A Systems Policy
Recently I talked to a couple of friends, which all wailed quite a bit about their operations or internal IT departments.
Most of these teams had to fight with some very basic things. They lacked a decent monitoring system or monitoring at all. They didn’t deploy systems, they installed it by hand. Systems where not documented etc.
So here are some guidelines, I try to aspire with my team. This is by far not a complete list of things you need to run successful operations but it should give you a fair hint about what it takes.
Also please note that you might want to adapt your own policy a bit to fit your needs. I’m coming from the web industry, but we still run our own hardware, so this might especially not fit a typical cloud based infrastructure.
A System is considered the lowest part of our infrastructure and services. All rules defined here, should be considered in all other policies.
- is documented at a central location.
- is monitored and being graphed.
- is being backuped.
- is updated regularly.
- has a defined production level. (spare, pre-production, production)
- has a defined owner and maintainer.
- has a predefined maintenance level.
- has a predefined availability.
- has a physical location.
- has a unique name, which is resolvable by DNS.
- has only required software installed.
- was installed with all currently available updates.
- was inspected and approved by a second man before being released to production.
- All parts are functional at any time. All Faults get documented RFN and repaired as soon as possible.
- There are always 2+ people informed about it.
- Network access vectors are defined.
- Configurations are not only available locally (including scripts).
- Sensible data gets protected.
A piece of hardware can be anything from a big server to a small temperature sensor in your server room.
A piece of hardware…
- has a maintenance contract or spare hardware available.
- has got an inventory number.
- is labeled (hostname + inventory).
- is physically secure (environmental! and mechanical access control).
- has got a bill, which is documented at a central location.
- should have redundant power supplies.
- should have some kind of out of band management solution (OOB).
- has at least one power circuit connected to an electronic circuit protected by an uninterruptible power supply (USV).
All tools needed to open and repair any part of the system are available.
- has at least two disks configured with RAID >= 1.
- has at least two separate network interface cards (NICs).
- has all RAID controllers backed with battery backed write caches (BBWC).
- was dimensioned with adequate future-proof hardware.
- has a lifetime of 2+ years.
- is manage- or configurable.
- is supported by the configuration backup software in use (e.g. RANCID)
- provides the following protocols: STP, SNMP, IPv6 support (mgmt+multicast), RADIUS for AAA
- does not forward the default VLAN (1) on it’s uplink/trunk ports.
- does have a description for every port in use (including hostname and interface, e.g.: server01#eth0, server01#oob, switch03#24)
- does not have any enabled, unused ports: set them to disabled and remove any other configuration for this port.
- blocks or does not forward any discovery protocols on it’s user ports.

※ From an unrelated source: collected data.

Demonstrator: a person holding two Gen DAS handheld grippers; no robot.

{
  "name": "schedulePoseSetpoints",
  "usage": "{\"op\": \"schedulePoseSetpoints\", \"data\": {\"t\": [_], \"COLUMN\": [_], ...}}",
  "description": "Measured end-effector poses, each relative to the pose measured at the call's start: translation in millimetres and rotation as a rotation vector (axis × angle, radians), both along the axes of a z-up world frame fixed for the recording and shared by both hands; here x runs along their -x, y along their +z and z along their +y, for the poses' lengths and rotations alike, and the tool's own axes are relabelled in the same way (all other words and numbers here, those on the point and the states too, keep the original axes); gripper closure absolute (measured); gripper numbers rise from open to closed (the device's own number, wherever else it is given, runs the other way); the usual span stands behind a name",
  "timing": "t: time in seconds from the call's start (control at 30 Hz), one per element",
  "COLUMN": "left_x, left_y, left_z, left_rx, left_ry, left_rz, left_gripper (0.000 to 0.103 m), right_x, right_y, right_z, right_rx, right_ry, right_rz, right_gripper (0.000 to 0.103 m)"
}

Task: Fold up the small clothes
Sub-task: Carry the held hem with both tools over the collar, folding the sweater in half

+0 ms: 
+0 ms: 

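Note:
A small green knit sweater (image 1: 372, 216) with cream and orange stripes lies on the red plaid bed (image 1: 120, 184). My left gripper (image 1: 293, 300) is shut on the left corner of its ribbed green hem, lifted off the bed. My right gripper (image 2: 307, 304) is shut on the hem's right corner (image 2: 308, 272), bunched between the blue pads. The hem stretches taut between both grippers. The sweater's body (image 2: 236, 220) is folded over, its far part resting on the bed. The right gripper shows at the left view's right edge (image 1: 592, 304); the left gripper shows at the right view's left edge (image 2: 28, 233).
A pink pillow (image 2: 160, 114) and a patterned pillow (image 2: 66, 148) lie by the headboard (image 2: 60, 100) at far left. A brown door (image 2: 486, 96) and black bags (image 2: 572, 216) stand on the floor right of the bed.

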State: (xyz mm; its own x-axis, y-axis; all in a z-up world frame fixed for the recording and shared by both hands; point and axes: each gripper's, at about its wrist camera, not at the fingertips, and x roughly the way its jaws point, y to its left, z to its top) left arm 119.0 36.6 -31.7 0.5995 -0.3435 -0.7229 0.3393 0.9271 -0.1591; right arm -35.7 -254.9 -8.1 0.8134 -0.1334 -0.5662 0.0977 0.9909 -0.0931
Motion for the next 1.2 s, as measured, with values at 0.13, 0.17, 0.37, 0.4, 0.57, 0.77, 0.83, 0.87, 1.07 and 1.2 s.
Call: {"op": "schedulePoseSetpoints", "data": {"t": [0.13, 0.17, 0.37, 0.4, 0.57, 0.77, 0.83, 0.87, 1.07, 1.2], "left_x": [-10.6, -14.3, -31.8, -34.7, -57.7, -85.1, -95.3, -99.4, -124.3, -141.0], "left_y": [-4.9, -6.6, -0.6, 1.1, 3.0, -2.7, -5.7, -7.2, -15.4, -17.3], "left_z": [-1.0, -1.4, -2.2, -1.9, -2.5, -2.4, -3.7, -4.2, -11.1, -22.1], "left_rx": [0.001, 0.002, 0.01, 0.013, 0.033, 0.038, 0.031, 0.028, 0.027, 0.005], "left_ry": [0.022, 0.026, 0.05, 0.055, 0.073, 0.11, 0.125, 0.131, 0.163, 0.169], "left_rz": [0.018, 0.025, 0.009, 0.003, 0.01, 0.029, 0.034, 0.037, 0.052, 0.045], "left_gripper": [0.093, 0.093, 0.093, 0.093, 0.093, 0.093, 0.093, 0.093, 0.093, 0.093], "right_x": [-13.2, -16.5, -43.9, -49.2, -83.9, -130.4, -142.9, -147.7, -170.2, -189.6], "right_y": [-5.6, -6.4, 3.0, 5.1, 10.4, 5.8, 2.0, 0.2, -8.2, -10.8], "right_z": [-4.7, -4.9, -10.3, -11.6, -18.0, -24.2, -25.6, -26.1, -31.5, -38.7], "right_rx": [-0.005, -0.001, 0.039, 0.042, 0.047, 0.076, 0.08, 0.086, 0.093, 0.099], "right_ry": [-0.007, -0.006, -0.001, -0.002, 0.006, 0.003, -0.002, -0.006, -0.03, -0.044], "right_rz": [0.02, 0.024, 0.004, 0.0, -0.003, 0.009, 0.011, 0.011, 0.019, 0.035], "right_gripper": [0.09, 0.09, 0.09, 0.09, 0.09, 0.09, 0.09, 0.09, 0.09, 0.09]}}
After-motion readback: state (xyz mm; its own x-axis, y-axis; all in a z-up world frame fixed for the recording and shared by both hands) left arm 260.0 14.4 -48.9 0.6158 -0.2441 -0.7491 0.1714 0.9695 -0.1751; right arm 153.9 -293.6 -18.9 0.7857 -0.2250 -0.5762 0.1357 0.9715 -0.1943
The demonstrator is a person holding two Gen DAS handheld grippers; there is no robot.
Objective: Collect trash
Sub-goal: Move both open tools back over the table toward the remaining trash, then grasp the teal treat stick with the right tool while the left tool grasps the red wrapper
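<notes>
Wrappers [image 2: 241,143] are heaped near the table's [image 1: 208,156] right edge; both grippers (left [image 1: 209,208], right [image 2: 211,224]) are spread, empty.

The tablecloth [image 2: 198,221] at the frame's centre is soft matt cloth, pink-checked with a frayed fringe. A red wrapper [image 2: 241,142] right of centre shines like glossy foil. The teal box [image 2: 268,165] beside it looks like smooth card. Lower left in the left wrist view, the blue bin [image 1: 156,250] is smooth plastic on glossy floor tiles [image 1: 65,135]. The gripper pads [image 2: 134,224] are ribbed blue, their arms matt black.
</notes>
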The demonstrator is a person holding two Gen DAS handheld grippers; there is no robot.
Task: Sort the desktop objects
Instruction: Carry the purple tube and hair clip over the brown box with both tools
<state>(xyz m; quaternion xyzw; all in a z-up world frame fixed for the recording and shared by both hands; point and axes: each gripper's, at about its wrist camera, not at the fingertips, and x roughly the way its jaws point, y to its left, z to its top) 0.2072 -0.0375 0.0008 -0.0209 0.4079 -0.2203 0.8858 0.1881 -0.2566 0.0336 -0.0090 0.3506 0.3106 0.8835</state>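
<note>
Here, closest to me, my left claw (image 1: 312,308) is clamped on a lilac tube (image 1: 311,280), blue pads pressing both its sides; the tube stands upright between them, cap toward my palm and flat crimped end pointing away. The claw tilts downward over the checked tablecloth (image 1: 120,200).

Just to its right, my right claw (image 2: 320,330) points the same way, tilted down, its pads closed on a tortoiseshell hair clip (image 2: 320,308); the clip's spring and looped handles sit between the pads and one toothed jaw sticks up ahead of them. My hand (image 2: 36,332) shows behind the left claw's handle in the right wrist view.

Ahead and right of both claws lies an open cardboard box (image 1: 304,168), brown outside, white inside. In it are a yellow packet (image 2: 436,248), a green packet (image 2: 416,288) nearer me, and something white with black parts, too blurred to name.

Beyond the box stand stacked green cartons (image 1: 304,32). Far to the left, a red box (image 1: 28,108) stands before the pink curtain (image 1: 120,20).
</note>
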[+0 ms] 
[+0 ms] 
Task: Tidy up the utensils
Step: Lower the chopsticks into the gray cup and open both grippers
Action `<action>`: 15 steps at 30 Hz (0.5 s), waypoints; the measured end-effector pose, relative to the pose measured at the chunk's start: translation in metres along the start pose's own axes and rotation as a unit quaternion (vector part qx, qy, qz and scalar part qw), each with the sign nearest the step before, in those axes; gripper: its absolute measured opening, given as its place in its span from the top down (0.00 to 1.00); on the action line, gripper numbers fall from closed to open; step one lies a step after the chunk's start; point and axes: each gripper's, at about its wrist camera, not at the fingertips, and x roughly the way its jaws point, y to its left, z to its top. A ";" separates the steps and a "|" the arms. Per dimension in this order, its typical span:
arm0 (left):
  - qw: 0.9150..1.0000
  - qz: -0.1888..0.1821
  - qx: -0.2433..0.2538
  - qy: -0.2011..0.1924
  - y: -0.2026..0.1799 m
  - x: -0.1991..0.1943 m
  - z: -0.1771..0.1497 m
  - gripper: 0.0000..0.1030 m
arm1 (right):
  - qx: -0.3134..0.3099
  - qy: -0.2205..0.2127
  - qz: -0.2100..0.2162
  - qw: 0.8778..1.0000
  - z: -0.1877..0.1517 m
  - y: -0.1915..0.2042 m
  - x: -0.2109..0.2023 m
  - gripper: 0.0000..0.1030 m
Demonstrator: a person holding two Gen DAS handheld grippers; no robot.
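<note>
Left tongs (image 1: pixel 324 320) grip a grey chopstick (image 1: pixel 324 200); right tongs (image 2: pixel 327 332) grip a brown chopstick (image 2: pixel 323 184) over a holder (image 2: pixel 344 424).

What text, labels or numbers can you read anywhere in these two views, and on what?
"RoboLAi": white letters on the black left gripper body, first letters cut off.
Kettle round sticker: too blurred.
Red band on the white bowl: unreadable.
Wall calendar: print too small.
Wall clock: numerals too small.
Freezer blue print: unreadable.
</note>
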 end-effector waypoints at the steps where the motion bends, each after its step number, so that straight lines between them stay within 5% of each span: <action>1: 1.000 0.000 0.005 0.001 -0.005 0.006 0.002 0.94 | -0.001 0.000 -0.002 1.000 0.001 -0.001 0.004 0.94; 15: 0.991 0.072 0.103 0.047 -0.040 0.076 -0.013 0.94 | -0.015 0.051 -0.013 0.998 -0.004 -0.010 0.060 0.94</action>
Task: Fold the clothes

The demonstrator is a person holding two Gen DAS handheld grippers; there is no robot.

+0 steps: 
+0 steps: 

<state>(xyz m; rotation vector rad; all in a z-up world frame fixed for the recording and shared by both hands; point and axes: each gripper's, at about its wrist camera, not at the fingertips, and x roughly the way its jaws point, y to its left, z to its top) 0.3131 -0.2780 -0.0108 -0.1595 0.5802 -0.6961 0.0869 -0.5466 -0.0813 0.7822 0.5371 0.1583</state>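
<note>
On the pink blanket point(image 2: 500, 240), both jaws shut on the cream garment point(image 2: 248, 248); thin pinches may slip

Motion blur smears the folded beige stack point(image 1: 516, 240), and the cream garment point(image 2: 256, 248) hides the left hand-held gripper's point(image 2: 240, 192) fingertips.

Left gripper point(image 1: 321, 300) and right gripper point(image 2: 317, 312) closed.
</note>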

- is using AAA for authenticating users.
- logs to a central syslog server.
An operating system (OS) is considered as everything running on a server or instance, to support a service or an application.
An Operating System…
- uses OS-CHOICE-HERE/stable as default distribution on servers.
- uses OS-CHOICE-HERE as default on clients.
- is rebooting without any manual interventions.
- provides access by SSH.
- does not permit root login via SSH.
- has a root password set.
- has the current time, synchronized with a time server and uses TIMEZONE-CHOICE-HERE as time zone.
- can resolve internal and internet names via DNS.
- installs software by packages.
- installs packages from a central internal repository and the official distribution repositories.
- software installed by packages should conform to the FHS.
- software not installed by packages should be installed by a reproducible deployment process.
- has sane defaults set, for user and process environments (locales, shells, screen, got some handy tools, etc.).
- should not provide typical compiler tools (gcc, build-essential).
- provides a manageable AAA concept (e.g. automated provisioning and de-provisioning of staff users).
- sends mails destinated for root to a central location.
- provides a local mailer.
Hostnames exist to identify every part of your infrastructure uniquely. They are used to refer to systems in your configurations and in discussions. You should think about a naming convention, but here are some rough guidelines.
- have to be unique.
- have to end with a number, which should never be reused and always be incremented.
A service is considered as everything running on a server’s operating system, to provide continuous functionality (e.g. a script or an application).
- does only log errors and auditing information. Application services may as well log more information (e.g. Apache access log).
- has defined log retention times.
- logs to syslog unless it’s not possible.
- is authenticating only on secure connections.
- has an adequate and future-proof dimensioned datastore.
- was deployed in a reproducible way.
A network is considered any part of infrastructure, which is used to interconnect servers or systems. (Layer 1,2,3,4,…)
- has clear entry and routing points.
- has a diagram which describes access vectors, the logical and physical setup.
- is deployed in adequate and future-proof dimensions (vlans, ip addresses, bandwidth).
- uses structured cabling.
- there is no cross-cabling, except for very rare situations (e.g. HA cabling).
- should not be used for multiple purposes at least not share one of the following classifications.
|mgmt||Management network (monitoring, remote access)|
|traffic||Site local traffic network|
|backup||Traffic network for backups|
|voip||Voip Telephony network|
|clients||A network with client workstations.|
|devel||A network with development machines.|
|staging||A network with staging equipment.|
- OOBs are easy to reach, even in case of an outage.
- VLAN-IDs are considered global, create a list.
- All VLAN-IDs below 99 are switch-local.
- VLANs have a name and a location.
- All address space is considered global (vlans, ip- and mac addresses, including RFC1918)
To round up my article, here is a example checklist we use to peer review new systems:
Example Review Checklist
Every newly deployed host or instance should undergo a peer-review process. The checklist below will provide you with a couple of base acceptance criteria and is going to ensure a certain level of quality. Give it to any other sysadmin and ask him or her to check the system, before it’s put into production.
- DNS works (including reverse dns) :
- SSH login works :
- Host+services monitored :
- Host+services graphed :
- All Filesystems backuped :
- Database dumps :
- All Updates installed :
- Host in HostDoc :
- Puppet works :
- Time is accurate :
- Root mails are being delivered :
- Firewall is active :
- No unneeded services are reachable (nmap) :
- Network configuration works (+ipv6) :
- Syslog/dmesg/oob logs are clean of errors :
-- Physical Host --
- Root password documented :
- Root login works :
- OOB password documented :
- OOB login works :
- OOB monitored :
- Switch ports are labeled (+ documented) :
- Hardware is labeled (+ documented in rack docu) :
- Firmware up to date :
- RAID level is > 1 and all disks OK :